• [INSTRUCTIONS TO FOLLOW] Read through the entries below and return each line with the word "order".

==== PROVIDED ENTRIES

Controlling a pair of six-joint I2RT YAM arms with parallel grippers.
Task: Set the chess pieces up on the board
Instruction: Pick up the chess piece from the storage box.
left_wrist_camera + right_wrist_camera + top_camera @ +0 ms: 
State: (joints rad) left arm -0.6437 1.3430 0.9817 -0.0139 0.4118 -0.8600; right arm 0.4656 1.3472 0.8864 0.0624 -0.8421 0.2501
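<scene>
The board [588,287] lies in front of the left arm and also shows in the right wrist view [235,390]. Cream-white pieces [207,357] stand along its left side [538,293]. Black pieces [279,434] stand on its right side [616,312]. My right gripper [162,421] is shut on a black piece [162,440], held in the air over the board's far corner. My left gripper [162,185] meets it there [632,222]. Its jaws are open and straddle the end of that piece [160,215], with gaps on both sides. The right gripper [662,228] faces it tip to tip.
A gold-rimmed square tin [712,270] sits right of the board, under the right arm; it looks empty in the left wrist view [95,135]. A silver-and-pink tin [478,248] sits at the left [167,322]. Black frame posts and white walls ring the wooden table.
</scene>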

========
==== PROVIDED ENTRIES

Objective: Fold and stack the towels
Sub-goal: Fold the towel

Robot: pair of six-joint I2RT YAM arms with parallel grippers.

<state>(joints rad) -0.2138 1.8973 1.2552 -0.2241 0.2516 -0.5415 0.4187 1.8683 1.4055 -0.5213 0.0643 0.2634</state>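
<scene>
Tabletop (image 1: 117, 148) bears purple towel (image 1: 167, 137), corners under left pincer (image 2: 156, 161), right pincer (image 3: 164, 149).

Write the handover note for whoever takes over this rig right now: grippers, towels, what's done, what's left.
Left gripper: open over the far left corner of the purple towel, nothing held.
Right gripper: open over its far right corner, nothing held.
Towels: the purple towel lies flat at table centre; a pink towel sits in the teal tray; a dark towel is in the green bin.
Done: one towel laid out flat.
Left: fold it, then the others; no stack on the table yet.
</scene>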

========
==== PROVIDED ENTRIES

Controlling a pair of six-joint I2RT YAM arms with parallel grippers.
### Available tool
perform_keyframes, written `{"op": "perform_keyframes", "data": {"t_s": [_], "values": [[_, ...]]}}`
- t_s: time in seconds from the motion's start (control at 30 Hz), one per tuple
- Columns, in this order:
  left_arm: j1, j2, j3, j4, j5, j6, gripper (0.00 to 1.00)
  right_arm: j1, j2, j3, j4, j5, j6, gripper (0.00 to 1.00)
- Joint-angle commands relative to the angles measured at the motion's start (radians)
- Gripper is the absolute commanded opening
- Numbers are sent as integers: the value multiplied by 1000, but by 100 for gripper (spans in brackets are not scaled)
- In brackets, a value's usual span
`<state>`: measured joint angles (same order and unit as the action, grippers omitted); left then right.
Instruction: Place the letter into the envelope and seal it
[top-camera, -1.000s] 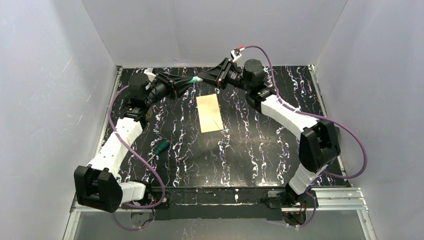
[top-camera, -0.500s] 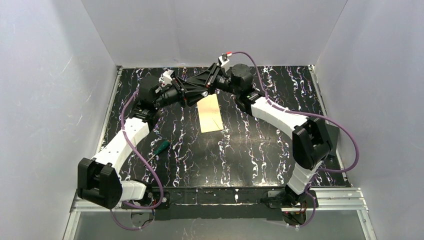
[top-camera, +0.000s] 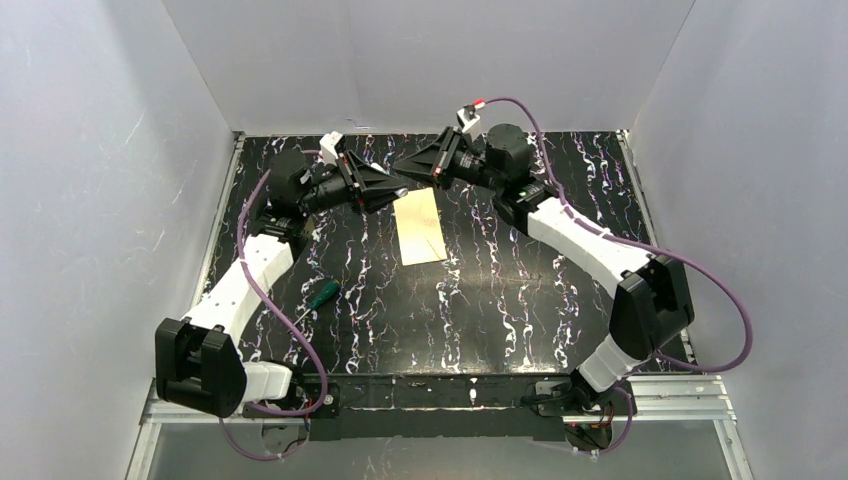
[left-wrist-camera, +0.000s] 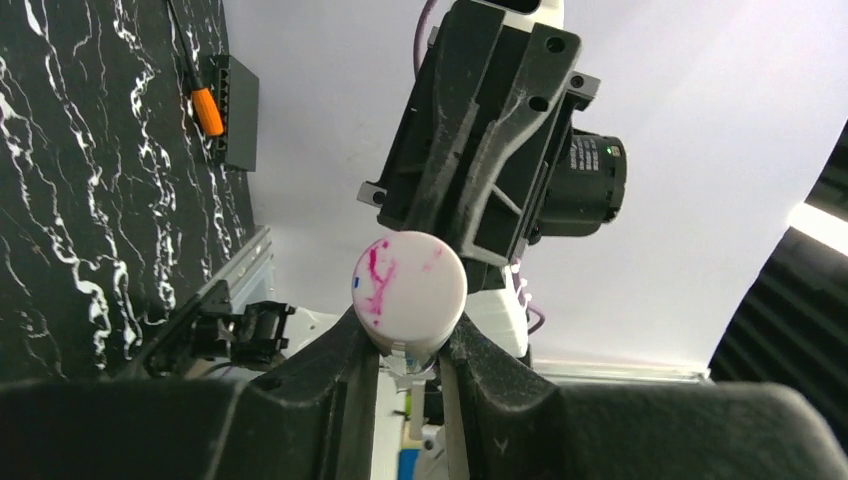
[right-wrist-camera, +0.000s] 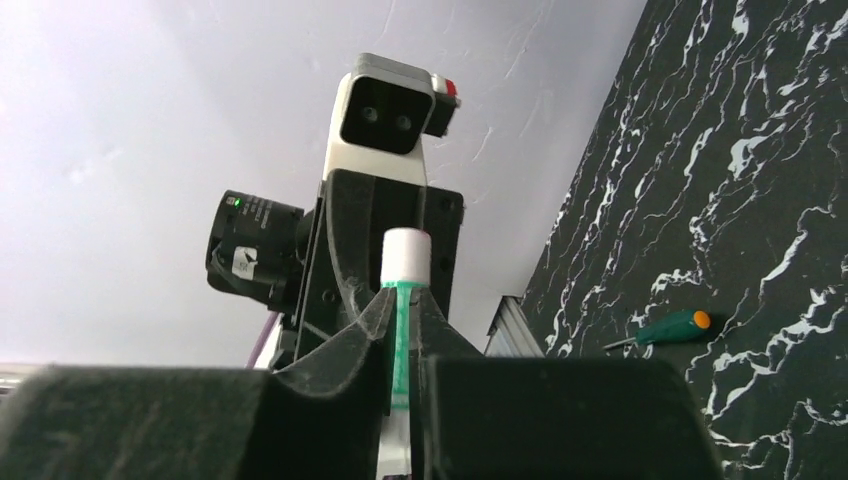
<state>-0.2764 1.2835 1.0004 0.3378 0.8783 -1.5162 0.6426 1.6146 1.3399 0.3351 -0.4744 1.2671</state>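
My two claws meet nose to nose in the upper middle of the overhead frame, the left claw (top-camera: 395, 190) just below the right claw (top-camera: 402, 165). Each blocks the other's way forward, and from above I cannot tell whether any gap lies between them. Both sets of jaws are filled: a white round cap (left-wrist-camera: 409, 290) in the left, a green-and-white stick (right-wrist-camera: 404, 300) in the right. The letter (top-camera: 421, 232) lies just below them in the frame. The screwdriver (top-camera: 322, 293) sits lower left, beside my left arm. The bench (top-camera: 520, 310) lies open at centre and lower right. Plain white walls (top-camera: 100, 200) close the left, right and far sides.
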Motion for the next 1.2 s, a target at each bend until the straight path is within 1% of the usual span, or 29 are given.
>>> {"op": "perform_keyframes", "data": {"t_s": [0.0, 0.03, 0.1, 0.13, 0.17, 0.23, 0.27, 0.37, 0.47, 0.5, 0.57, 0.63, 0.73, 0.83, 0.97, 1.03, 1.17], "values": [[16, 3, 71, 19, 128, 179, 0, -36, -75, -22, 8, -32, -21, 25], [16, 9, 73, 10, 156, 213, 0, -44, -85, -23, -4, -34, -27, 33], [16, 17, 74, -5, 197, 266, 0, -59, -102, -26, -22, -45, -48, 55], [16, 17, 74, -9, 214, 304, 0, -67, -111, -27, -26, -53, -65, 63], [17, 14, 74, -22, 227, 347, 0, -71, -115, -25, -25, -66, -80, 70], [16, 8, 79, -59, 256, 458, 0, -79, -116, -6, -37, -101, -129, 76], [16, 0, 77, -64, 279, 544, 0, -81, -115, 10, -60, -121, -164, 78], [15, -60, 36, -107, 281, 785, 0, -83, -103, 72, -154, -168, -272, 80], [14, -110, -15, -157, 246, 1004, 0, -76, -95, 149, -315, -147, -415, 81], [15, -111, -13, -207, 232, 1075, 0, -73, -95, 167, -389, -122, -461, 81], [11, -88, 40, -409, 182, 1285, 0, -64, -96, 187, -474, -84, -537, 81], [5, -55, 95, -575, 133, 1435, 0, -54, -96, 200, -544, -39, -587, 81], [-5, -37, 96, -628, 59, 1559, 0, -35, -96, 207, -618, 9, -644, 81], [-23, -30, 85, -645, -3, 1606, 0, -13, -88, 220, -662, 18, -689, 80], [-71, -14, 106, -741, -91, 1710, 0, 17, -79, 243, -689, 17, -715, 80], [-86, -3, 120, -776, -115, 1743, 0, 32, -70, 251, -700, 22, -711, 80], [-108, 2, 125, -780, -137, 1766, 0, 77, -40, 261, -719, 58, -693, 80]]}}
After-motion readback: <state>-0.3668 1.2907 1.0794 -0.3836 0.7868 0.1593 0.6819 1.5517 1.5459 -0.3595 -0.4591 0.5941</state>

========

• [RESULT FOR THIS TASK]
- Columns, in this order:
`<state>`: measured joint angles (same order and unit as the action, grippers omitted); left then right.

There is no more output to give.